Saturday, July 16, 2022

Rolling Blackouts in Texas?

I live north of San Antonio in south-central Texas.  Actually, we live in the 'hill country' which is a bit cooler than most of the region.  Since the start of June, it has been close to or over 100 every day.  Those are the temperatures we don't normally see until the middle of August.   ERCOT has been sending out notices that to avoid rolling blackouts we need to raise our air conditioning setting to 78 F and limit energy use during peak hours.  Tesla sent out a message to their car owners in Texas asking them not to charge their vehicles during peak hours.  I'm pretty irritated about this.

Last winter we had a multi-day total power outage during 4 F temps.  Everyone lost water pumps and had frozen pipes.  This year, Governor Abbot in February said their wouldn't be any problem, they had 15% more power than needed.  And we didn't have a repeat of the 2021 outage.

Then on May 17th ERCOT provided quotes  in the Texas Tribune about the summer capability:  

"Lake and Jones said asking Texans to conserve electricity is a tool they use to ensure reliability of the power supply and should not be viewed as a sign that the grid is unstable.

Conservation is a good thing,” Jones said. “Conservation is what we should do every day in our lives, conservation is how we treat our use of water in the summers, and when it’s very hot, I hope that each of you will turn to conservation as a way to both lower your [electricity] bill as well as to help all of us in the market.”

I consider that BS.  When we are warned of rolling blackouts if we don't conserve, it's not just a tool to ensure reliability.  It means ERCOT and the power companies have not provided sufficient reliable capacity to handle normal usage.

Another article, and I don't know how reliable the data is (or my memory), said that at times wind supply has fallen to 2,600 MW from its typical 35,000 MW during the summer heat.  That natural gas was supplying about 68,000 MW for a load (state usage) that is typically 86,000 MW.  And a vague memory was that solar was supplying about 15,000 MW.  Since most days have been very sunny, Texas has only a small problem (shortage).

But that 15% buffer that Governor Abbot quoted apparently relies on unreliable renewables.  And apparently, there is NO plan to increase fossil fuel (or nuclear) generating capacity as population and industry increase usage.  Reliability has to fall on the current state plan.

My suggestion would be to NOT conserve.  Although I DO NOT suggest using more electricity than necessary.  But if there is not sufficient reliable capacity to avoid rolling blackouts at current usage levels, it is only going to get worse.  To change the views and plans of whoever controls power investment in the state, the voters need to act.  Rolling blackouts might do the trick in time to change direction and increase reliable capacity.  Doing nothing, won't.  

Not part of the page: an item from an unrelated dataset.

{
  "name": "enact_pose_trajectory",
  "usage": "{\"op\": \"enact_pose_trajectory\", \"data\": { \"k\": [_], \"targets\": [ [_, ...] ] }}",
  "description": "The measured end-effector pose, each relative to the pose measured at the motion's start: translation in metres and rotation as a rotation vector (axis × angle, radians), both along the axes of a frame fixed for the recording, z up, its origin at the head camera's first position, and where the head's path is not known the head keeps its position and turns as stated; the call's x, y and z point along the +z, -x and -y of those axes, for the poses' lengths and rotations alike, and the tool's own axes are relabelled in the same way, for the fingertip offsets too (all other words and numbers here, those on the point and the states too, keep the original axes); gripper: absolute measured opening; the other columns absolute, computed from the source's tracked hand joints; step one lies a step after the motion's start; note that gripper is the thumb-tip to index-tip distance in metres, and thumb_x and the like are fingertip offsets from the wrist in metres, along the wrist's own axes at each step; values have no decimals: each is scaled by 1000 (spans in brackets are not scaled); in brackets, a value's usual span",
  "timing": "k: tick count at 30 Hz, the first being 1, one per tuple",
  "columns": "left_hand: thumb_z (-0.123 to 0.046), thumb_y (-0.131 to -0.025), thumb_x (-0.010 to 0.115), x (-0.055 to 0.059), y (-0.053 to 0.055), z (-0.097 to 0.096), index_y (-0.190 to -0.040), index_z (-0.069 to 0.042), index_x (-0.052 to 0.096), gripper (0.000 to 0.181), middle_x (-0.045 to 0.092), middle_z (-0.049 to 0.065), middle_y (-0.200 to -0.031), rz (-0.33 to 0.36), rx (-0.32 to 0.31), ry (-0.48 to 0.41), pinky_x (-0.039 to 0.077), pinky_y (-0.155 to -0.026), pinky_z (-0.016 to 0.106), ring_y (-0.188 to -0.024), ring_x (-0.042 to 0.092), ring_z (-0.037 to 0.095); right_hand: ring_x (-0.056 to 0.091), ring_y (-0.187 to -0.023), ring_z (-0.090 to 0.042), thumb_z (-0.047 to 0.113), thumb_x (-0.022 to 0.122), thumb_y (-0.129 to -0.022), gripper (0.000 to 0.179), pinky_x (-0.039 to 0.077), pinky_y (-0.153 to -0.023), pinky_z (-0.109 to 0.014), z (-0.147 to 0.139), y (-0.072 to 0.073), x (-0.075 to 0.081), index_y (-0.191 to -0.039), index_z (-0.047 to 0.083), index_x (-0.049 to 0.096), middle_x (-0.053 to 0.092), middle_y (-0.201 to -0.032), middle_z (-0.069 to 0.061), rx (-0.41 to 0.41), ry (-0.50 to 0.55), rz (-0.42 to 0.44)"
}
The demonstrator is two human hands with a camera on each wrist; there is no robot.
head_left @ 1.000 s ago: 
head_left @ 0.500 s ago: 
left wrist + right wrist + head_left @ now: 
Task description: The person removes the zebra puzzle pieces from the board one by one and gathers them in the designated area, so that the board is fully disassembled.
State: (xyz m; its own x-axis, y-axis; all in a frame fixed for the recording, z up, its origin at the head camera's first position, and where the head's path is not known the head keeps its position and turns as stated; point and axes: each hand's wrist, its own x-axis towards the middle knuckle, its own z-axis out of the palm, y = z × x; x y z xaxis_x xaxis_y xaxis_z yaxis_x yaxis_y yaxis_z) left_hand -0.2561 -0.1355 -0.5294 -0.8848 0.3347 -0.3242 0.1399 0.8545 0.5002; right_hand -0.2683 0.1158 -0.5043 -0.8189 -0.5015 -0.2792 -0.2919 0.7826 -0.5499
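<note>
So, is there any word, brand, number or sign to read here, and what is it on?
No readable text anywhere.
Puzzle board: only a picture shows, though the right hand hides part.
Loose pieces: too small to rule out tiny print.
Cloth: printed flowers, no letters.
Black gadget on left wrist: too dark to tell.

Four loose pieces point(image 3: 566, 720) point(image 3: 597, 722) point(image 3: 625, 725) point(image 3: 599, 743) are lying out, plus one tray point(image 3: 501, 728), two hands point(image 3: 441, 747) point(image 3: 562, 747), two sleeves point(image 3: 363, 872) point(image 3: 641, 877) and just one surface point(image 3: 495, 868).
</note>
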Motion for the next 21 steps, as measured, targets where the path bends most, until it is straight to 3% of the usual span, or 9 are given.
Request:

I don't like the timing of this.  We need to keep republicans in charge in the state, and rolling blackouts might cause losses at the ballot box.  Maybe the state has plans to increase fossil fuel or nuclear power and just isn't advertising it.  If so, they are idiots for not letting the voters know.

Sunday, May 29, 2022

Uvalde School Shooting - Wrong 'Barricaded' Shooter Approach

This is going to be a pretty limited post.  I live north of San Antonio and have driven through Uvalde quite a few times.  It seemed like a sleepy town with the usual police radar.  My personal beliefs are that we need either trained and armed school security or at the very least, trained teachers/admins with concealed carry--in every school.

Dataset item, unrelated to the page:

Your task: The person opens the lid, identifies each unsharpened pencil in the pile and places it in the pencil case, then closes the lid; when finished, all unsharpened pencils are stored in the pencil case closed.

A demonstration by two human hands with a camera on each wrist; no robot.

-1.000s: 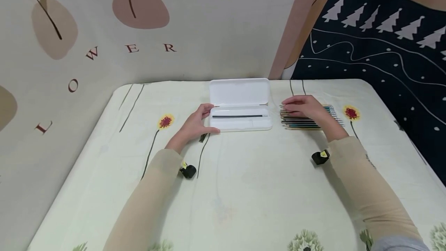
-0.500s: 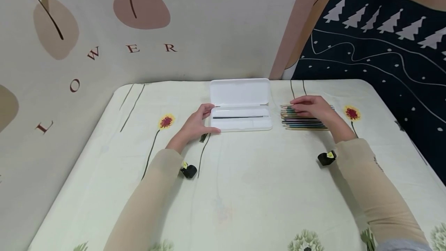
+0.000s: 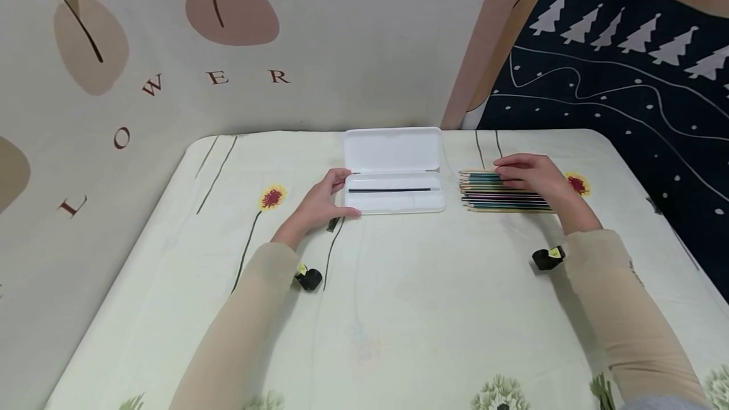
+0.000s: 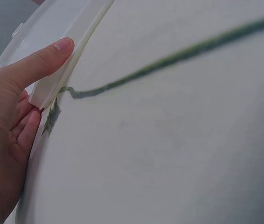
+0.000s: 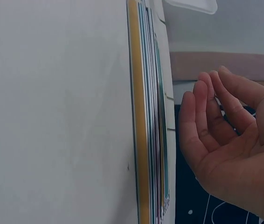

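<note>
An open white pencil case (image 3: 393, 204) lies at the back of the table, its lid (image 3: 392, 150) tipped back. One dark pencil (image 3: 393, 190) lies lengthwise inside. My left hand (image 3: 320, 200) holds the case's left end; in the left wrist view the thumb (image 4: 52, 58) lies over the front rim, the other fingers at the end wall. Right of the case, several coloured pencils (image 3: 501, 202) lie side by side in a flat row, tips to the left. Over their back part hovers my right hand (image 3: 532, 176); its fingers (image 5: 199, 105) are loosely bent with nothing between them.
A pale flower-printed cloth (image 3: 421, 309) covers the table. Behind the table stands a light printed wall covering (image 3: 353, 55); a dark cloth with white trees (image 3: 609, 87) hangs at the right. A black wrist camera (image 3: 548, 258) sits beside each sleeve.
My right hand has moved to the right along the pencil row, uncovering more of the pencils' left parts. The left hand and the case have stayed in place.
</note>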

On gun control, there are reportedly over 800 million guns in the US with only 330 million people.  You are not going to successfully confiscate those guns.  And a semi-automatic handgun (what almost every gun owner carries) would be just as effective as a semi-automatic AR-15 in classrooms and hallways.  Banning AR-15's is a waste of time, and most gun owners have at least one.  Please note semi-automatics fire one shot at a time; none of them fire in full-auto or burst mode.  It only takes a few seconds to switch magazines, so the AR-15 and handgun distinction in a tactical situation in a school is negligible.

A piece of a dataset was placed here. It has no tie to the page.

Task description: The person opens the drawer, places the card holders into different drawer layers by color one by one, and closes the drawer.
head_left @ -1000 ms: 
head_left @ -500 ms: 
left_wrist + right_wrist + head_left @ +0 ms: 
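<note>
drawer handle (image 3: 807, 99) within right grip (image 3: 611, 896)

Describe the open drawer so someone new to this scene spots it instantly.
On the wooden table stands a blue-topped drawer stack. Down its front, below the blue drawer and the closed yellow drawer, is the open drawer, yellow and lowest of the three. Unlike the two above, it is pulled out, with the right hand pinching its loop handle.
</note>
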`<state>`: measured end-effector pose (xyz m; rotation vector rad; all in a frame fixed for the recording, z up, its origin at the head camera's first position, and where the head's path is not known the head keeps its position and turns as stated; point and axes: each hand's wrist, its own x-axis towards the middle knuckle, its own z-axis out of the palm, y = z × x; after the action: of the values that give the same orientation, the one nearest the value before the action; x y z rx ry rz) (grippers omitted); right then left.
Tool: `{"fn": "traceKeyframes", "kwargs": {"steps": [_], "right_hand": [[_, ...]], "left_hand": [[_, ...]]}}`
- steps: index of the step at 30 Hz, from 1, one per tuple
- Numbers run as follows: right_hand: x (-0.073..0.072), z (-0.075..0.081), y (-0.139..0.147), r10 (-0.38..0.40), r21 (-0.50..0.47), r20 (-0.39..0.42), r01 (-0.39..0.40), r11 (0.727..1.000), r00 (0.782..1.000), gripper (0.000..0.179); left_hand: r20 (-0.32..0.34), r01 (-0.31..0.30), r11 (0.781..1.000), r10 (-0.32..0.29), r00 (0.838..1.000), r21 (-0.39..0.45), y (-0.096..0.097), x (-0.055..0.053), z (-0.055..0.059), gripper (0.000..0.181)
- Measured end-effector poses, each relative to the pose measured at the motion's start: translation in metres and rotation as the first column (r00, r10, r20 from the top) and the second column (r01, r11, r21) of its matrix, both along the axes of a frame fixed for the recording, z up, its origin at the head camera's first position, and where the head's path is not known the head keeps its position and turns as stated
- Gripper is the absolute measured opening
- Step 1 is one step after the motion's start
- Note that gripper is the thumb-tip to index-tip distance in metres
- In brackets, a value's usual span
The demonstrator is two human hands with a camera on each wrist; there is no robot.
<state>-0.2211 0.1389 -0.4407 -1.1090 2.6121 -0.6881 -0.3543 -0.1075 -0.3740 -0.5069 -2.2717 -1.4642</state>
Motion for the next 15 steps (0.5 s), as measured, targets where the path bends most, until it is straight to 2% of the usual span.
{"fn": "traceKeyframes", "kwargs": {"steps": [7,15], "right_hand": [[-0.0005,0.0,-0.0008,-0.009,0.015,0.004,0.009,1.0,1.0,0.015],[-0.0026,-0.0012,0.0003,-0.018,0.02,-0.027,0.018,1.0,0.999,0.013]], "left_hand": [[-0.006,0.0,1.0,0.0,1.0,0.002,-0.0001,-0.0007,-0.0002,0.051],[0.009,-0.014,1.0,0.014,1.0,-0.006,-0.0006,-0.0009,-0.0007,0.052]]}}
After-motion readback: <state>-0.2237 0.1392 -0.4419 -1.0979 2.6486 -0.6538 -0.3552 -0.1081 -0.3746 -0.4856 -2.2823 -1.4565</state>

Now to my main point.  I would like to address a statement that I have seen in nearly every recent article.  This quote is from the New York Post on May 29th:  "The first responders wrongly believing the situation had gone from an “active shooter” to a “barricaded” scenario, and waited more than an hour after the shooting started before they entered the classroom and shot the shooter."  I'm ignoring the grammar mistakes.

But in a school shooting, where multiple shots have been fired, you have to assume kids have been shot.  You cannot assume that all of those shot are dead.  Or that there are no more living (wounded or not shot) in the area of the active shooter.  Time is essential; children could be bleeding out or slowly dying.  That's why current guidance is for police to enter schools immediately and take out the shooter.  Training for a 'barricaded' school shooter scenario (as Uvalde reportedly did two months earlier) is just wrong.  So is any assumption that a school shooting situation has transitioned into a 'barricaded' scenario.

The police chief and/or any other first responder leadership that concurred in the decision to hold-off and treat the situation as a 'barricaded' shooter should be fired and/or prosecuted for manslaughter.  For their own dignity and honor, they should resign immediately.